• _Exercise_
The line holding "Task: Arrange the" is the last one to output; start at the first line of the data, keep every line in between exactly, and leave out pictures.

• _Available data_

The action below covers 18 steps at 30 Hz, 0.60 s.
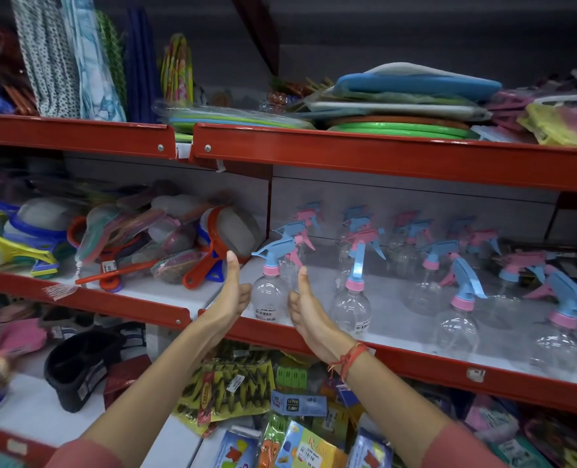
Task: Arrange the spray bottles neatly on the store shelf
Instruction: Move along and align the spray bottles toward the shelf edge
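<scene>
With both thumbs raised and fingers curled on nothing, the left hand and right hand are held flanking the front-left spray bottle, judged a completion signal, since the clear bottles are stood in rows on the store shelf.

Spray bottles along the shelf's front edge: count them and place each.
4 front bottles: first between left hand and right hand, second right of that hand, third and fourth farther right. More bottles behind, partly hidden.
</scene>
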### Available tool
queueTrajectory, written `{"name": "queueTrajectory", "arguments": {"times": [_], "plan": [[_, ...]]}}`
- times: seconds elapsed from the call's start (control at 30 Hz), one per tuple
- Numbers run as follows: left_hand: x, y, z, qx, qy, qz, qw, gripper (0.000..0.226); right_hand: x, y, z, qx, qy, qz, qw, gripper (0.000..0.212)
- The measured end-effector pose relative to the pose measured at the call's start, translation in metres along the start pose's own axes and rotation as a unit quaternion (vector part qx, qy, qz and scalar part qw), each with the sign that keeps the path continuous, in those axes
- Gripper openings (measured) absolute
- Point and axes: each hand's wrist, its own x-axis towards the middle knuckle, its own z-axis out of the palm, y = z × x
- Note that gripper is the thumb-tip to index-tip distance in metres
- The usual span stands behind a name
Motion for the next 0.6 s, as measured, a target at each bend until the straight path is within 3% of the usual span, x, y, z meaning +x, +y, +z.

• _Your response_
The action below covers 18 steps at 30 Hz, 0.60 s.
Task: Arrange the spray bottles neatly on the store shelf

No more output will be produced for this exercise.